In the records that come next, find every line with "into". Return those lines.

--- EXCERPTED RECORDS Enclosed Below ---

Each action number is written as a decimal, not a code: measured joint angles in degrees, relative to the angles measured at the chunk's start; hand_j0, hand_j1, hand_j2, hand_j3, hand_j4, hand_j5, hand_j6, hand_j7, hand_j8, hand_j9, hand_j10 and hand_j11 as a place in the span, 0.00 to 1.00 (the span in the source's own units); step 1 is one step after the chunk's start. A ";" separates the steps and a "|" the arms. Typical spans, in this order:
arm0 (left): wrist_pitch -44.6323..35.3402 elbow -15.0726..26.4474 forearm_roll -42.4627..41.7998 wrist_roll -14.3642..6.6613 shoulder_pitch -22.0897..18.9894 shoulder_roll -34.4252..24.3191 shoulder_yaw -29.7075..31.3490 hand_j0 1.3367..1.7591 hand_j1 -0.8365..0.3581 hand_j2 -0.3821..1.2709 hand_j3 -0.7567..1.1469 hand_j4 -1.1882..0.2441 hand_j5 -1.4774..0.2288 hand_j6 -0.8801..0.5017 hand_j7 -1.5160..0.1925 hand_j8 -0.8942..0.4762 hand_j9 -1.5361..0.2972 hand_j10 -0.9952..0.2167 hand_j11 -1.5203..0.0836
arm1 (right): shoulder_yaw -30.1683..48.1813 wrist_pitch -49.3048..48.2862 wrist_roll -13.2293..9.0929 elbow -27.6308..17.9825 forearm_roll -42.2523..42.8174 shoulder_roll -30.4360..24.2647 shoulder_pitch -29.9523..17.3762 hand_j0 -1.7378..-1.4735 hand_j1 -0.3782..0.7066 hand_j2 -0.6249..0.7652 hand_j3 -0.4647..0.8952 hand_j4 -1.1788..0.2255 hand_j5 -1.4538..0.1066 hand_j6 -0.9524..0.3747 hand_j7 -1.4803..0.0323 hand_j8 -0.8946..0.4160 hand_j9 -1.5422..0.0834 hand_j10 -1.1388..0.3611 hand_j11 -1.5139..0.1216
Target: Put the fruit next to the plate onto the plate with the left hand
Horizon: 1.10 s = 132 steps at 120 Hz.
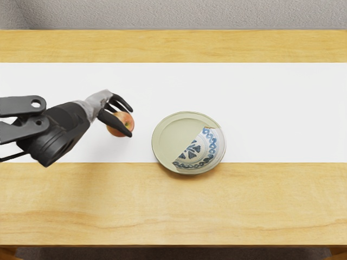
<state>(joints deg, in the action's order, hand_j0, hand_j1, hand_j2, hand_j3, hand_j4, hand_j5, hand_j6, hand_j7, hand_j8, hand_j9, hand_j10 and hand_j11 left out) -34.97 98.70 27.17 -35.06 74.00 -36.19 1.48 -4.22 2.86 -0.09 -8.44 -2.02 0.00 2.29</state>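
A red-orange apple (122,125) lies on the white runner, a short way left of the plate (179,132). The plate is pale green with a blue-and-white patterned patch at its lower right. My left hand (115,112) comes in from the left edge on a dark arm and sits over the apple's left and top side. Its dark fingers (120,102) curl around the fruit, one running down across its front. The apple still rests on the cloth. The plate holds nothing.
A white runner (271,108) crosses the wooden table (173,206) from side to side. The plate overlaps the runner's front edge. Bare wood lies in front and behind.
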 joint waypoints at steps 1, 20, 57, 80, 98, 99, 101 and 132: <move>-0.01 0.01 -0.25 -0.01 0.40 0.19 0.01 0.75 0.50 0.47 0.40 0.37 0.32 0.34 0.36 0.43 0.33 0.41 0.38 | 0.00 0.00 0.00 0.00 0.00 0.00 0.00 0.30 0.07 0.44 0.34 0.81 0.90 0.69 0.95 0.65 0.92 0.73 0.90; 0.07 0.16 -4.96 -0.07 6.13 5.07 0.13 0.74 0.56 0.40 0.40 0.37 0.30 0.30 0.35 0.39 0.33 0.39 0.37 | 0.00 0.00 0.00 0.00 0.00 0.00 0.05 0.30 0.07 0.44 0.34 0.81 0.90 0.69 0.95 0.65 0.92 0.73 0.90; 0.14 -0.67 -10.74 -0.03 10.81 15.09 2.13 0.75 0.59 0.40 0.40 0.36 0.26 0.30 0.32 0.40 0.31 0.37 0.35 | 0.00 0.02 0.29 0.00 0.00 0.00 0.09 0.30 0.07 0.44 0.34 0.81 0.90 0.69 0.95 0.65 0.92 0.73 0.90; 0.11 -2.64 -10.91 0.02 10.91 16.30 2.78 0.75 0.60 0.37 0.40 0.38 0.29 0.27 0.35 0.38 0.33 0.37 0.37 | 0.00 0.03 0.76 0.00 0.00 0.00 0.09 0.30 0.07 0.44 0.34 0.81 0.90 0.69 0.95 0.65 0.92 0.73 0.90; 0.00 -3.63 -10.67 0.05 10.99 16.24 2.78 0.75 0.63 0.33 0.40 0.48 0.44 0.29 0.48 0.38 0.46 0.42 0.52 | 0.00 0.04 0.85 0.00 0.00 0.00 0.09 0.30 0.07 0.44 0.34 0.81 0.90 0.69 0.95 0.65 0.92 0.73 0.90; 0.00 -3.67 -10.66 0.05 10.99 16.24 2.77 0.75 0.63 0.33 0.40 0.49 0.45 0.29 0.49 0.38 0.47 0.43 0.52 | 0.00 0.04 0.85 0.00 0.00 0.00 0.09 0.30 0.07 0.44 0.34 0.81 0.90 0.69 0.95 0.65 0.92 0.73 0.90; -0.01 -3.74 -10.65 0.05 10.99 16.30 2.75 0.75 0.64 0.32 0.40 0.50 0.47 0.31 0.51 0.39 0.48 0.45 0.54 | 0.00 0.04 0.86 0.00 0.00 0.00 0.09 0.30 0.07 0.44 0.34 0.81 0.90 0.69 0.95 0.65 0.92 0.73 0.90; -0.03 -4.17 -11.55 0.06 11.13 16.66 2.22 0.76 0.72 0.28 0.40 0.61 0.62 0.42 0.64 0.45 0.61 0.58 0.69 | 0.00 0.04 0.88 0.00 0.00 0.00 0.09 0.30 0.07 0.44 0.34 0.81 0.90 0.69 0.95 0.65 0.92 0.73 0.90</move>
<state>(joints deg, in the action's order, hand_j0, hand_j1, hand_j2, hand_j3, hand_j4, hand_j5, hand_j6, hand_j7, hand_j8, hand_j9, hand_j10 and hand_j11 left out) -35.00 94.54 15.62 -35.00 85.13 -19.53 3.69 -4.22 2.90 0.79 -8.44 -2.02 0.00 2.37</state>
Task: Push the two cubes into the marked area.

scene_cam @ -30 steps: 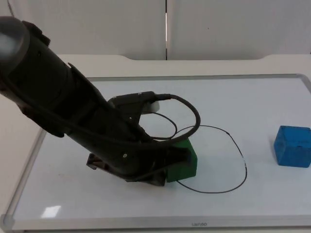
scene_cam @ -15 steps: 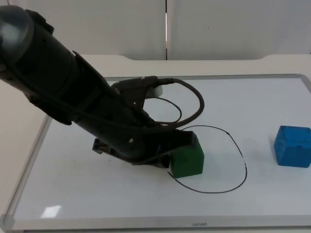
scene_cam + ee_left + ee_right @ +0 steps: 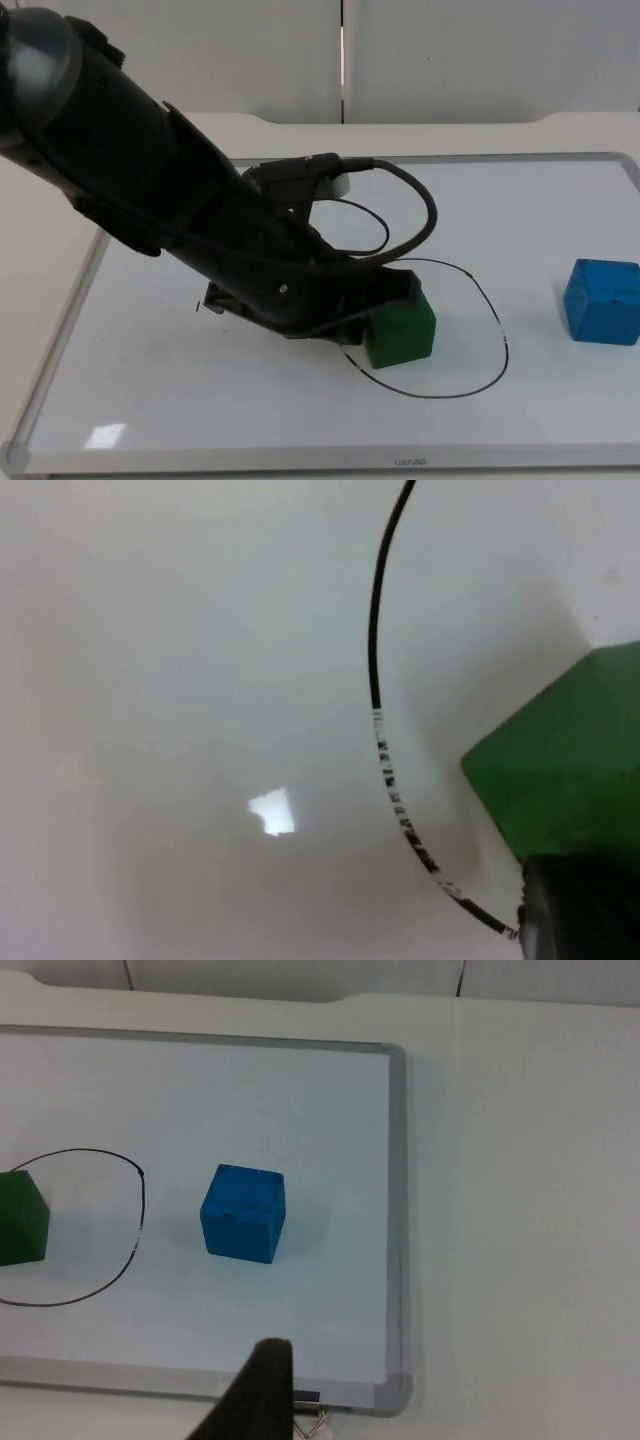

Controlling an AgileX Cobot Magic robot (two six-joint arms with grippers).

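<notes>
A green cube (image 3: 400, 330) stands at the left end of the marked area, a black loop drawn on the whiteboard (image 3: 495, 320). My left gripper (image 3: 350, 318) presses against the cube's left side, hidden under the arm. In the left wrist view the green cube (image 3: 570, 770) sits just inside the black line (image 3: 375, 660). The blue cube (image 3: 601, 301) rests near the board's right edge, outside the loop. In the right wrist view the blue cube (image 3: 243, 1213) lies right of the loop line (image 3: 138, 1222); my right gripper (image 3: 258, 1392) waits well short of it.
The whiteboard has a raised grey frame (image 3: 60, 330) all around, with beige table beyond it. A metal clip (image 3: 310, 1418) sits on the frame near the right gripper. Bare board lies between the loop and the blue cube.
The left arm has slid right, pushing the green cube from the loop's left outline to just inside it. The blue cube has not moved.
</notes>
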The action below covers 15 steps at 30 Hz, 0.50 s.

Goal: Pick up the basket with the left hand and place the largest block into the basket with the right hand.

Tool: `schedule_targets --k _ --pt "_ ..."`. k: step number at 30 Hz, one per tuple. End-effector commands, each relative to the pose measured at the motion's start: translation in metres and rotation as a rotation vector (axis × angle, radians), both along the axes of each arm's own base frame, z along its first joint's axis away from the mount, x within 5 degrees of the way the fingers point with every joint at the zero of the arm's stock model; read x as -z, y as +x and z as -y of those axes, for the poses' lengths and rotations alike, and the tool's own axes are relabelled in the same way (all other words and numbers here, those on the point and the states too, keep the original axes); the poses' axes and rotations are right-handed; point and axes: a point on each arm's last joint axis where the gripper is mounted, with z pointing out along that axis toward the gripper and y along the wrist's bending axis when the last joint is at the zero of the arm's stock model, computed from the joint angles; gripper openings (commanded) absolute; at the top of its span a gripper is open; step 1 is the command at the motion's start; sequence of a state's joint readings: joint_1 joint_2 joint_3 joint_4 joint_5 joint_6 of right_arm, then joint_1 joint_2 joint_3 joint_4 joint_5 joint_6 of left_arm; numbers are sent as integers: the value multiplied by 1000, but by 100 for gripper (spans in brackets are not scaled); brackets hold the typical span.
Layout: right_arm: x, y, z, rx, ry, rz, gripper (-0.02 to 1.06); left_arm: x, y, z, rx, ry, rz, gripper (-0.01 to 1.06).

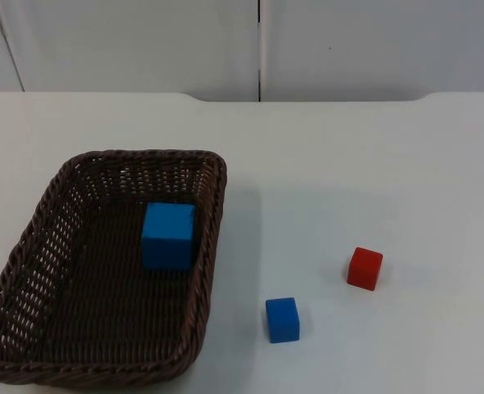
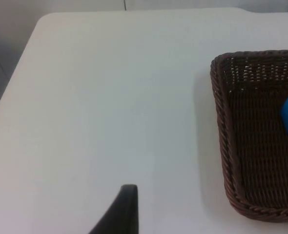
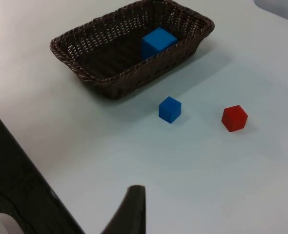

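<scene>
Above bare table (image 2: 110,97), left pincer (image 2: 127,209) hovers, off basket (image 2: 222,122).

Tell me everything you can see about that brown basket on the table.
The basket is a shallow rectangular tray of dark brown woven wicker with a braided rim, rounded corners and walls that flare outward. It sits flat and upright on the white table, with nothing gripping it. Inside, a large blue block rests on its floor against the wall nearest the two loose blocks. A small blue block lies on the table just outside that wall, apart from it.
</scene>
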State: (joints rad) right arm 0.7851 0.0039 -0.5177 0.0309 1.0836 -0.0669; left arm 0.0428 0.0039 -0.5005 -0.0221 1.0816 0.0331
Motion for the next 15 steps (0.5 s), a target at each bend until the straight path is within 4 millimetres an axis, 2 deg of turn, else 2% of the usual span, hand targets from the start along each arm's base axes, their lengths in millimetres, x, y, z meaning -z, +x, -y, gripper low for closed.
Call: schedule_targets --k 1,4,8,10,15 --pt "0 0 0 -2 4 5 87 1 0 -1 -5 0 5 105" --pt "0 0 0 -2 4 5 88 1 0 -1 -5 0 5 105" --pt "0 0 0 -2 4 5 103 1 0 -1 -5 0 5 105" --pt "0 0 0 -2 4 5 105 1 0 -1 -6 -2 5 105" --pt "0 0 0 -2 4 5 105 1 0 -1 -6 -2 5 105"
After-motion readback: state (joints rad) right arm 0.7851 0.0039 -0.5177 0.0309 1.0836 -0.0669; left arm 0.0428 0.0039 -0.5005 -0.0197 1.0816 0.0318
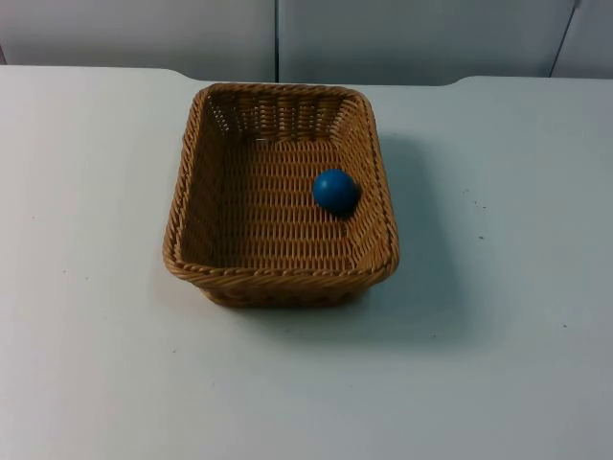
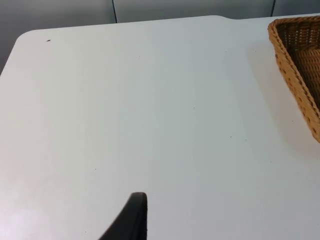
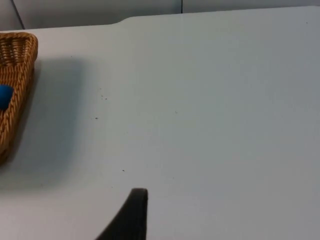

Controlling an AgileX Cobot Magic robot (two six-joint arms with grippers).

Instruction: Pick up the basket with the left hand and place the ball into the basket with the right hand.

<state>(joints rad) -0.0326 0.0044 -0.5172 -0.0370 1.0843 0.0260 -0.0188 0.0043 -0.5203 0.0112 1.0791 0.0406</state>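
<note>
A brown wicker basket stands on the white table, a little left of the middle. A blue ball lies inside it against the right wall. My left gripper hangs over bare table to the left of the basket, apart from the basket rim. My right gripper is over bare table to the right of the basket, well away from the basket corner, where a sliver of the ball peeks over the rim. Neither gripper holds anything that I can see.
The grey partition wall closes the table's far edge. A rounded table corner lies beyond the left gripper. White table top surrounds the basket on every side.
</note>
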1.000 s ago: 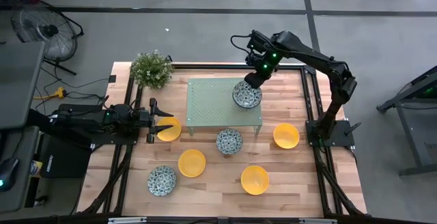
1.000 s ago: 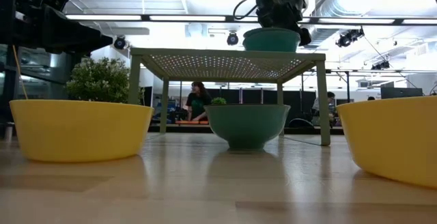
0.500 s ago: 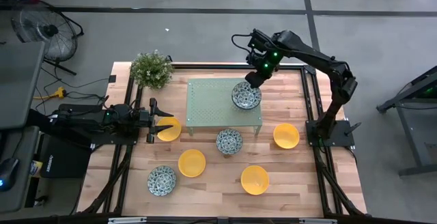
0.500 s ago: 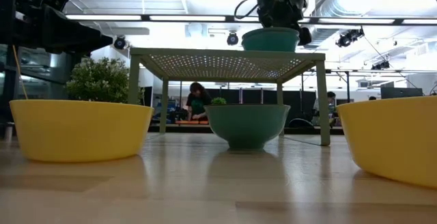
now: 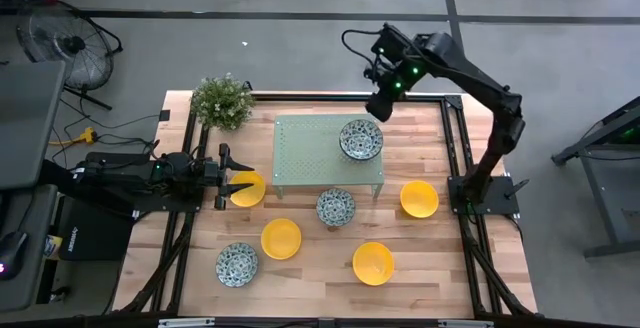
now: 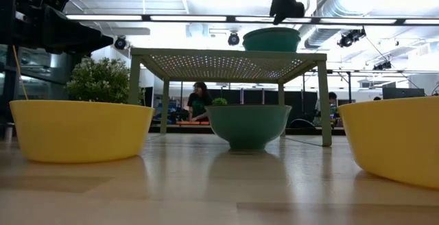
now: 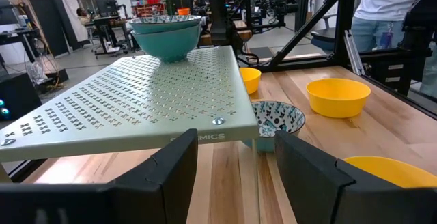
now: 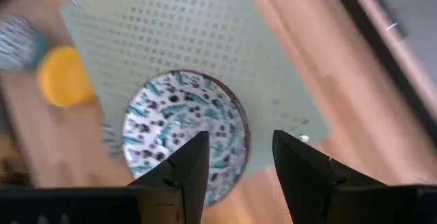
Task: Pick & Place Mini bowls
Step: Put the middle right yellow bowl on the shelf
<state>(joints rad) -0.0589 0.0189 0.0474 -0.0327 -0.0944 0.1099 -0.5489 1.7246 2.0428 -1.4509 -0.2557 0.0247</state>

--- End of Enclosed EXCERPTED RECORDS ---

:: OUTPUT ::
Task: Push the two cubes into the marked area.
Goal: Pick up the basket with the left hand and place the largest block into the basket with the right hand.
Instruction: Pick up the basket with the left hand and place the ball into the basket with the right hand.

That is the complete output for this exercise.